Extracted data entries
################

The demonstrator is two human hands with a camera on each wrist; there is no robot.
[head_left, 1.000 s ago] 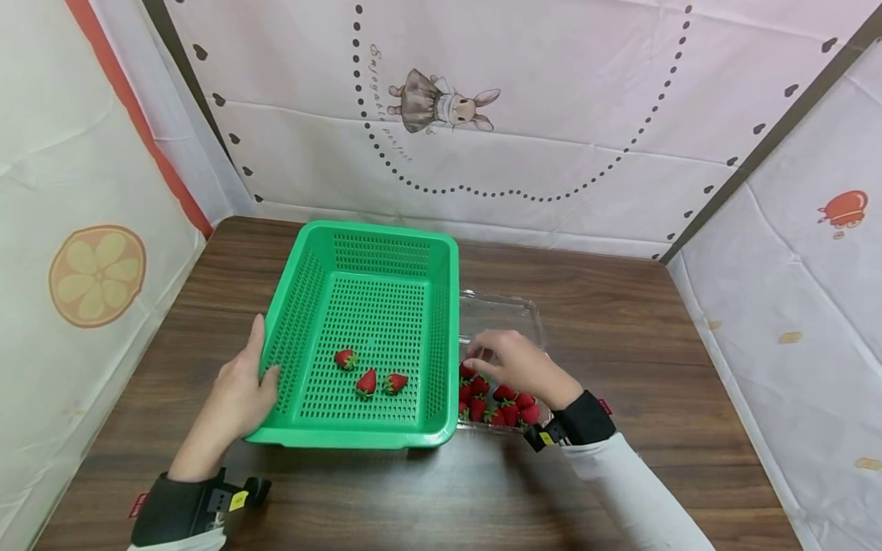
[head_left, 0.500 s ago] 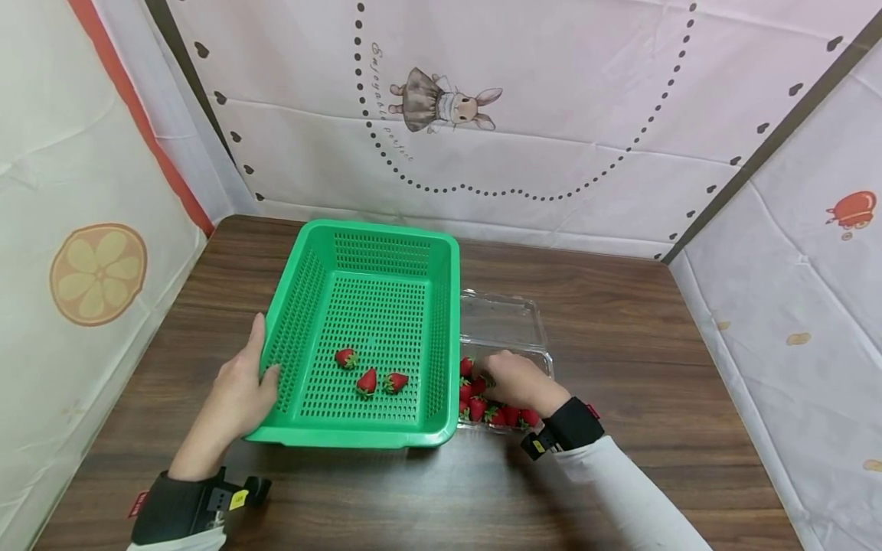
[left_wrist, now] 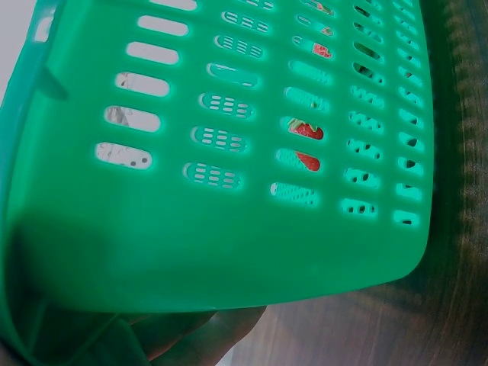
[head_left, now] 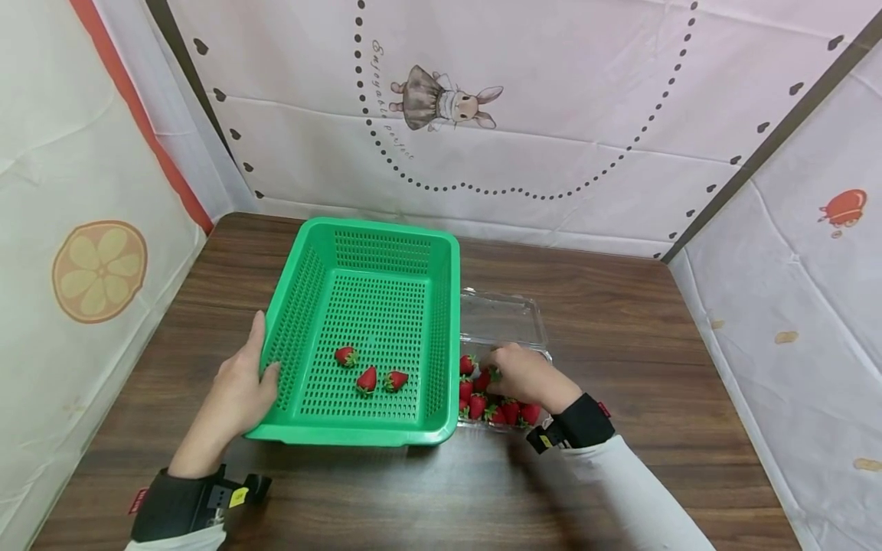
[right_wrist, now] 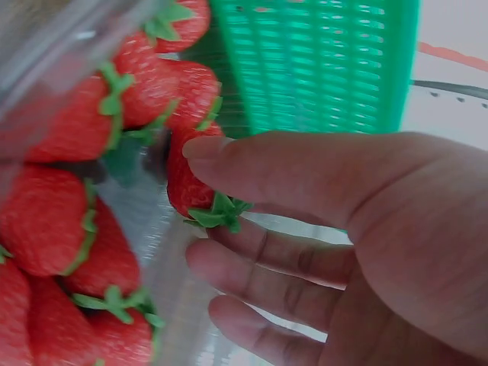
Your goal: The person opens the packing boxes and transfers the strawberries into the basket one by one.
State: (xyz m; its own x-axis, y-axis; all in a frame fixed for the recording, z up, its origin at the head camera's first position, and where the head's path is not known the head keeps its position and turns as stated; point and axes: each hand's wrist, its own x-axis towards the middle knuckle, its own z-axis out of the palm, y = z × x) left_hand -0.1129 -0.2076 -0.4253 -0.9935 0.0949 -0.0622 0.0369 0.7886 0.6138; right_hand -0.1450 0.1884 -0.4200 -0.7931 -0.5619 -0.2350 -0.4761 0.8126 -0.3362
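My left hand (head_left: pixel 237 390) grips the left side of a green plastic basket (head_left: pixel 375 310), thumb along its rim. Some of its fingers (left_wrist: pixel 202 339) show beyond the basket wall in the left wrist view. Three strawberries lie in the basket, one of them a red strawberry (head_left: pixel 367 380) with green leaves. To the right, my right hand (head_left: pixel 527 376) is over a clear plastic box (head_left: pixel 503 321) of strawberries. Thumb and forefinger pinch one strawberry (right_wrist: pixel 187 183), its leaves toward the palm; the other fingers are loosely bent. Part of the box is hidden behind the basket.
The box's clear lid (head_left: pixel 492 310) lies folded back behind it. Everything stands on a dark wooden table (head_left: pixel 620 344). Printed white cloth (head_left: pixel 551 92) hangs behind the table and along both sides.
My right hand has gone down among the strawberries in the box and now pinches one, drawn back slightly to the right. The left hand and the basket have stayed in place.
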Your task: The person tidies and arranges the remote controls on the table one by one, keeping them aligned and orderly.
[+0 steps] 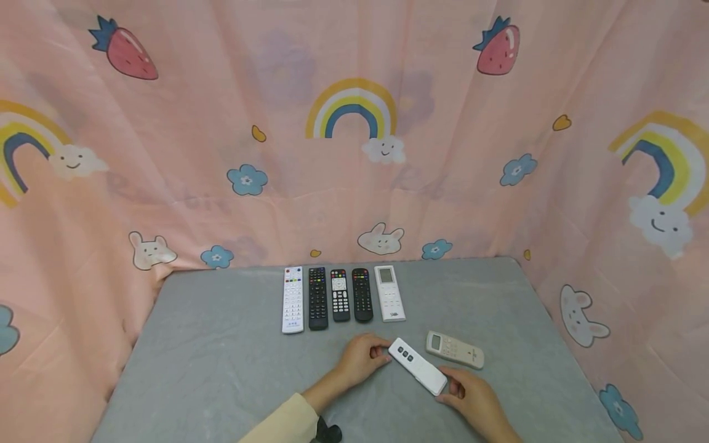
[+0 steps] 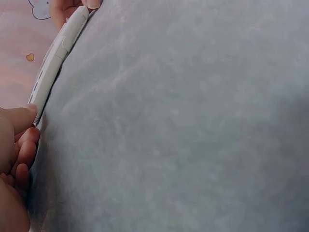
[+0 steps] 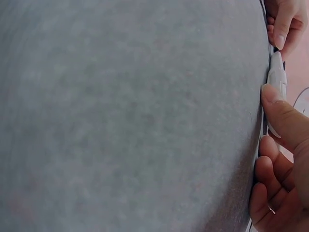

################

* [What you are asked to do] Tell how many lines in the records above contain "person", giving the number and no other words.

* [Result of the exercise] 2